16年MVP鈴木圭一郎(22=浜松)が、規格外の走りで史上初のSG4連続優勝を達成した。枠番選択で選んだ8枠から、圧巻の追い込みで快勝。8月のオートレースグランプリでグランドスラムを目指す。

 8周2角、Vロードが見えた。鈴木は一瞬で青山周平をさばいて先頭を奪う。「目の前の選手だけを見て走った」。ついに、だれもいなくなった。ゴールまでは危なげないレースぶりで、大記録達成だ。「騒がれてもいたし、すっきりしました」と本音がもれた。

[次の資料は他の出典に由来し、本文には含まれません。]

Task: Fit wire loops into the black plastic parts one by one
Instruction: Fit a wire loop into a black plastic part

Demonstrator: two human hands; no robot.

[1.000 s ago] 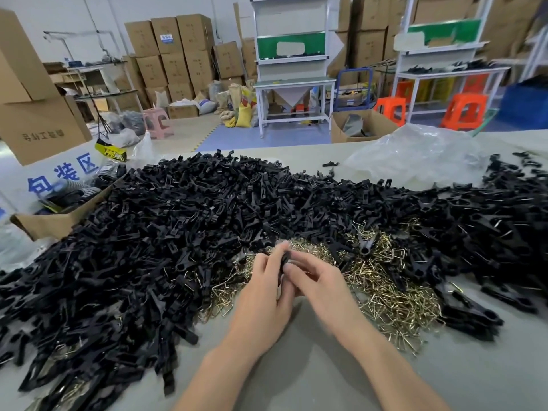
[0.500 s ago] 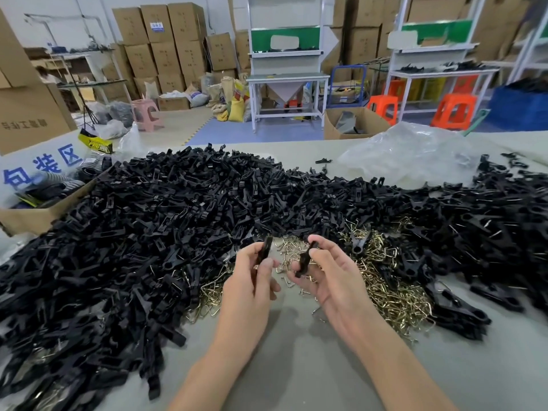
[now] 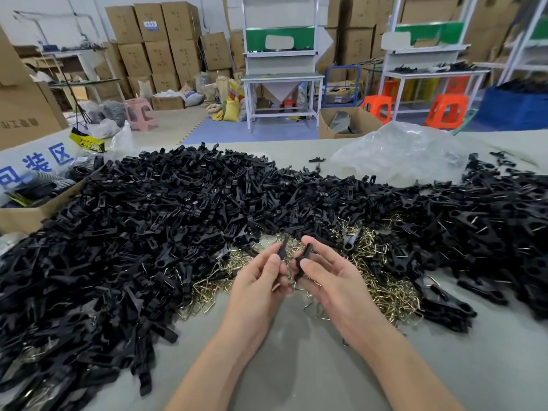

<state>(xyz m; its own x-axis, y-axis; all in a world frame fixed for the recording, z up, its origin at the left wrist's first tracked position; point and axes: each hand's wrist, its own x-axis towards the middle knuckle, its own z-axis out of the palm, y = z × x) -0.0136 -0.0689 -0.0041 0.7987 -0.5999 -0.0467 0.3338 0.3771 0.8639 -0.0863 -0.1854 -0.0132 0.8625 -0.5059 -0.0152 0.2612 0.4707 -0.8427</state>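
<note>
At the left of the table [image 3: 296, 375] I see a big heap of black plastic parts [image 3: 142, 232]. The left hand [image 3: 256, 283] pinches one black part [image 3: 283, 251] in its fingers; the right hand [image 3: 333, 277] pinches a second part [image 3: 305, 258], above the wire loops [image 3: 385, 295].

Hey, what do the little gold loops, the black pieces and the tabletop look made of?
The loops: thin bent metal wire, brassy plated finish, given the bright glints. The black pieces: likely moulded plastic, satin, with soft highlights on identical shapes. The tabletop: perhaps a grey-green cloth or mat cover; flat, no shine, texture unclear.
</note>
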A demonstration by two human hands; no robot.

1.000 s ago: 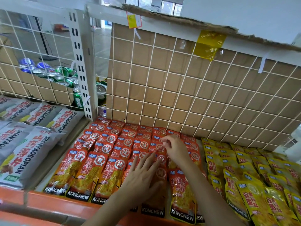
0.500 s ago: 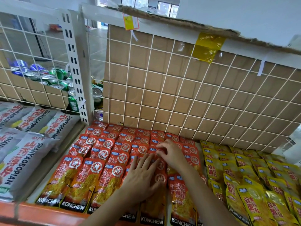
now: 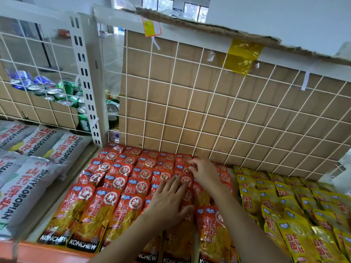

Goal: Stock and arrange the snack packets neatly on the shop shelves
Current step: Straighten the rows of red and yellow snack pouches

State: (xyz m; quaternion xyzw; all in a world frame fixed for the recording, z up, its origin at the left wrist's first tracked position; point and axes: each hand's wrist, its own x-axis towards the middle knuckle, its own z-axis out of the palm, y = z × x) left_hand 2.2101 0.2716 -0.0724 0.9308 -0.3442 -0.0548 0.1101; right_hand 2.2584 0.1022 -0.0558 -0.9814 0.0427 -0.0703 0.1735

 不利が常識の8枠から力強く追い上げた。過去10年のSG50レースで、8枠からのVは14年グランプリの永井大介だけ。レース前の選手紹介では「オートは甘くないぞ」との声がファンから飛んだ。それでも、「プレッシャーがなく自然に走れる」との選択を信じた。「4回のSGで一番いいレースができた」と実感を込めた。

 エンジンには自信があった。今年、最高の状態。10周回に備えた整備も成功した。「後半にたれないようにした」。優れた調整力には磨きがかかっている。「ロッカーで寝泊まりしたい」と真顔でいうバイク好きの仕上げが、大舞台で発揮された。

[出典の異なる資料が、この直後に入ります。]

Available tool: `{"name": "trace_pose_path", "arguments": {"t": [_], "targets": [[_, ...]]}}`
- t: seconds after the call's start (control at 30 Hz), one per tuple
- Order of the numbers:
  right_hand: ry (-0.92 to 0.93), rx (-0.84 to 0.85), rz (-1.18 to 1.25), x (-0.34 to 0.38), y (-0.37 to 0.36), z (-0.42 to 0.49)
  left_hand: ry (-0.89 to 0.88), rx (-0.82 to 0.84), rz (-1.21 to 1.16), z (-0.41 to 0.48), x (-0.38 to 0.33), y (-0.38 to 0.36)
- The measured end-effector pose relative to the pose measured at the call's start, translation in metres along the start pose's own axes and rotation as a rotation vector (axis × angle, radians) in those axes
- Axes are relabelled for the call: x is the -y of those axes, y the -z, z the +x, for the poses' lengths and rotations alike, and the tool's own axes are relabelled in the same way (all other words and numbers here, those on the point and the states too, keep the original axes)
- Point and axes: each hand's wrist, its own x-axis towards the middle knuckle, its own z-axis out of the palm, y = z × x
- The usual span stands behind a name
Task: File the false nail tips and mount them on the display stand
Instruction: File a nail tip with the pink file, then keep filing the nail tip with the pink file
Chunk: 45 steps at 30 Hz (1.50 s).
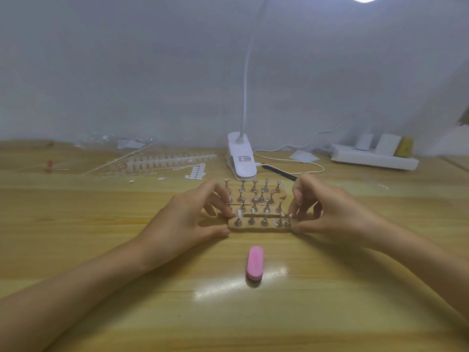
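Nearest you, a pink buffer block lies on the tabletop, just short of the display stand. Your left hand pinches the left end of its front strip between thumb and fingers, and your right hand pinches the right end. A clear false nail tip sits on the leftmost peg, just beside your left fingertips. A clip lamp stands beyond.

Bare left hand and bare right hand, slender, with long fingers and short, plain-looking nails. Left forearm and right forearm equally uncovered, smooth, broadening toward the frame's lower corners. Seen only from fingertips to forearm.
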Motion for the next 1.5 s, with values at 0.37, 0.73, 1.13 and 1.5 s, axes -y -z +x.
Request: {"name": "trace_pose_path", "arguments": {"t": [0.37, 0.73, 1.13, 1.5], "targets": [[-0.002, -0.184, 0.024, 0.0, -0.014, 0.01, 0.021, -0.041, -0.036, 0.009, 0.006, -0.001], [-0.163, 0.286, -0.097, -0.004, 0.077, -0.008, 0.009, 0.044, -0.019, 0.008, 0.008, 0.01], [-0.274, 0.293, -0.269, -0.023, 0.063, -0.012, -0.043, 0.071, -0.092, 0.006, 0.005, 0.01], [0.05, 0.013, 0.105, 0.033, 0.059, -0.01, -0.364, -0.178, -0.012, -0.003, -0.038, -0.002]]}}
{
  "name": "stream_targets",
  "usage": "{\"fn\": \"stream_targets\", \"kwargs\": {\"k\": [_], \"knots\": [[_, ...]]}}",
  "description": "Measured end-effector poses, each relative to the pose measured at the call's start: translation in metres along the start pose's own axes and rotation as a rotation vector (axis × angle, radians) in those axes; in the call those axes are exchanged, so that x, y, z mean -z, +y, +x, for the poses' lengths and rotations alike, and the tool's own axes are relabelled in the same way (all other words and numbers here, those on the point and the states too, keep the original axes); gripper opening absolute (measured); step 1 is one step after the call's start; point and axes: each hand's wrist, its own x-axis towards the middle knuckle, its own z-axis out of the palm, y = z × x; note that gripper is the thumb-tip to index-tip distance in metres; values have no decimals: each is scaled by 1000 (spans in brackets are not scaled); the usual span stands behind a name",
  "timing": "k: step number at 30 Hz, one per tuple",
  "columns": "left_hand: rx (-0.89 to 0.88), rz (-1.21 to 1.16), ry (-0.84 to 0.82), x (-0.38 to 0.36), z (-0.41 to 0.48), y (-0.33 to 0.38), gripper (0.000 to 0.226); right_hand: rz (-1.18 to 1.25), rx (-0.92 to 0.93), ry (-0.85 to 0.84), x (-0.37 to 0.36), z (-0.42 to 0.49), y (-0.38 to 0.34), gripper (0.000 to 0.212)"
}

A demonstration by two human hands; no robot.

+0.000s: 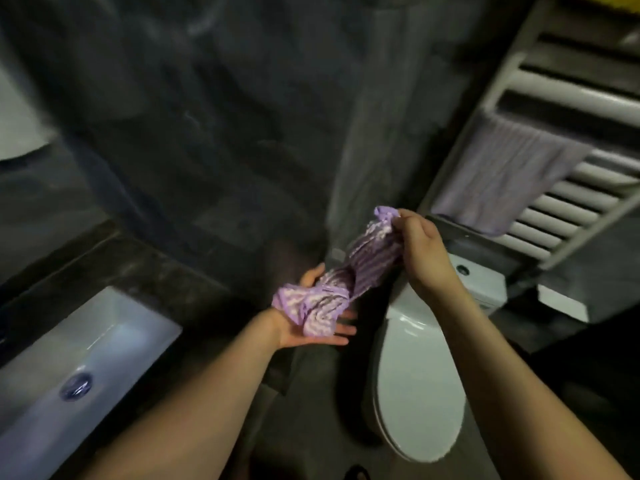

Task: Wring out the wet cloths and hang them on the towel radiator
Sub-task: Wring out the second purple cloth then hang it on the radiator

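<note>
Nearest, two bare forearms reaching away between the sink (86,358) at left and the toilet (415,393) at right. Left grip (311,327) palm-up, fingers straight, released, merely carrying the lower bunch of the twisted purple cloth (343,278). Right grip (420,251) farther off and higher, clenched on the upper end in a pinch. Strung between the two in a loose twist, in mid-air, near the toilet's left edge and well short of the towel radiator (568,98) at far right, with a second purple cloth (509,174) already draped over one bar.

Risks, by judgement:
- Lower bunch likely to slide off the flat palm, with nothing curled round it; then either swinging from the pinch alone or dropping onto the toilet lid or floor.
- Little squeezing force possible with only one end grasped; probably leaving water in.
- Held well apart from the sink, so any wringing here likely to drip onto floor and toilet, making slippery footing.
- Hung still twisted, apt to dry badly or slip off a bar.
- Careless reach toward the bars liable to knock the draped cloth loose.
</note>
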Motion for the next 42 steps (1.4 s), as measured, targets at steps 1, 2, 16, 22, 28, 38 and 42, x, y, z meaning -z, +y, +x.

 今年は初優勝が18日の浜松一般戦。時間はかかったものの「負けてても勝ったときは倍になって喜べる。それが今」。SG連続優勝が4で止まるムードはない。【天野保彦】

 ◆鈴木圭一郎(すずき・けいいちろう)1994年(平6)11月30日、東京都生まれ。浜松所属の32期生。S級1位。13、14年に最優秀新人選手賞を受賞。SG優勝は全日本選抜、日本選手権、SS王座決定戦(16年)。通算優勝15回。1着214回。趣味は魚釣り、車。159センチ、51キロ。血液型A。